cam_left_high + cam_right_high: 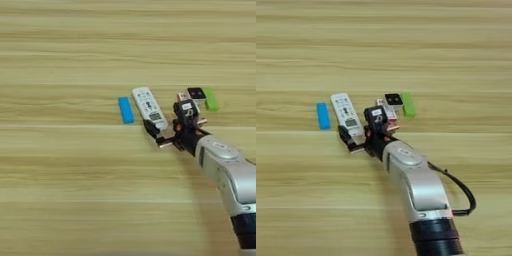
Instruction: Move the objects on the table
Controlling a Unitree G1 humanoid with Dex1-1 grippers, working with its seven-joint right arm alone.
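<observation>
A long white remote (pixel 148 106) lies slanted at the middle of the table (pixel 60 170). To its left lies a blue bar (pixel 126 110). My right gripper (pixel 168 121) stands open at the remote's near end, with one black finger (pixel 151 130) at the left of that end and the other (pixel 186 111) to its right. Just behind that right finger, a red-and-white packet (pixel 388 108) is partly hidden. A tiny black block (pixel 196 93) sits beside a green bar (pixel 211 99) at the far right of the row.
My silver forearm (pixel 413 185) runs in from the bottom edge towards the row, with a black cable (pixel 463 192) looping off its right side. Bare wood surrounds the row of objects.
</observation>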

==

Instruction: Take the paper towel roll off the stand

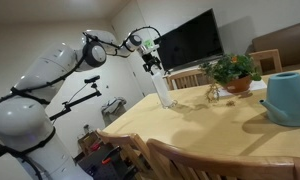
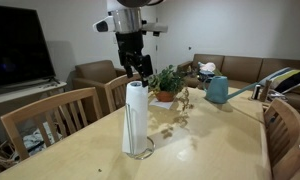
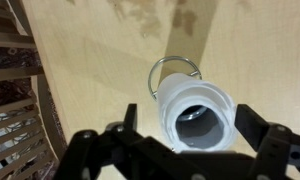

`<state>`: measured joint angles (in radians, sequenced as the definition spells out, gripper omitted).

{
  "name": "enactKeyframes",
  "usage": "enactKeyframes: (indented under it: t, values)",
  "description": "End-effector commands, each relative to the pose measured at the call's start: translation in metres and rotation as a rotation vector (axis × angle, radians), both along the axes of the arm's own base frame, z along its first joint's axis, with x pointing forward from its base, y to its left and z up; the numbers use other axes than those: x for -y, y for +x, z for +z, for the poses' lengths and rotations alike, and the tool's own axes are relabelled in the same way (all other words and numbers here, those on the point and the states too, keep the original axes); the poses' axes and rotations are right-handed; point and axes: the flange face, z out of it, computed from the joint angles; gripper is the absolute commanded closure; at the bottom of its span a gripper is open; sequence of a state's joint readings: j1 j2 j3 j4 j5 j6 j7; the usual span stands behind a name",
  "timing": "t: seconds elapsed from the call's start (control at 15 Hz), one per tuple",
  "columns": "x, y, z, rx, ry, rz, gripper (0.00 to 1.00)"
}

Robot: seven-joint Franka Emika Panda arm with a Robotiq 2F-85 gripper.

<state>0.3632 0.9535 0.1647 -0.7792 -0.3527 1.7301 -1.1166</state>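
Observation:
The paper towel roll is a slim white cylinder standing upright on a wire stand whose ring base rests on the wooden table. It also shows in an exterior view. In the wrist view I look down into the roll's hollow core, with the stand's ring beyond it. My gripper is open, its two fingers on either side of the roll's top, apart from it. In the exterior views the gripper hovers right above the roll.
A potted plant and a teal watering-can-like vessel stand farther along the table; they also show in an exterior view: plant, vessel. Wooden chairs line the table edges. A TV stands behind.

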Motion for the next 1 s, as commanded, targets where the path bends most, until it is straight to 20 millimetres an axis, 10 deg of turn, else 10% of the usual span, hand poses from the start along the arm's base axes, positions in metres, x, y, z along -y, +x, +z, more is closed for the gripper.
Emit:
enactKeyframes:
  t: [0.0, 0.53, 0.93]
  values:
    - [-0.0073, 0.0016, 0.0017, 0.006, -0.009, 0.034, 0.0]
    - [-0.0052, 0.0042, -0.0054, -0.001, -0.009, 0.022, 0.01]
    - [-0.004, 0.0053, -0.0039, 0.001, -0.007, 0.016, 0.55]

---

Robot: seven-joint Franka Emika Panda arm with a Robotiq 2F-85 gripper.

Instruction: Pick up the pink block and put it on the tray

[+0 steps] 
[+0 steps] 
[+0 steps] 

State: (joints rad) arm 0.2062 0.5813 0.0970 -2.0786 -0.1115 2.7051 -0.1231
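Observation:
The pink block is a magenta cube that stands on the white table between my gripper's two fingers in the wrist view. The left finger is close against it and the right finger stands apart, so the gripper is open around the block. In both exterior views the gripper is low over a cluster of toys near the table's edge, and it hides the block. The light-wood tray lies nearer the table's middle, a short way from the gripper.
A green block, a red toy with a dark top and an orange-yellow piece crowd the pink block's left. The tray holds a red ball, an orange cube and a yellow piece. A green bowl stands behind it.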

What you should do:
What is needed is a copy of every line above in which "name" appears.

Reply to the exercise:
  "name": "enactKeyframes",
  "description": "End-effector commands, each relative to the pose measured at the call's start: translation in metres and rotation as a rotation vector (axis × angle, radians), both along the axes of the arm's own base frame, z along its first joint's axis, with x pointing forward from its base, y to its left and z up; the numbers use other axes than those: x for -y, y for +x, z for +z, for the poses' lengths and rotations alike, and the tool's own axes are relabelled in the same way (all other words and numbers here, those on the point and the states too, keep the original axes); the poses' axes and rotations are right-handed; point and axes: the flange face, z out of it, computed from the joint angles; gripper is the absolute commanded closure; at the bottom of its span a gripper is open; sequence of a state's joint readings: j1 j2 j3 j4 j5 j6 j7; the usual span stands behind a name",

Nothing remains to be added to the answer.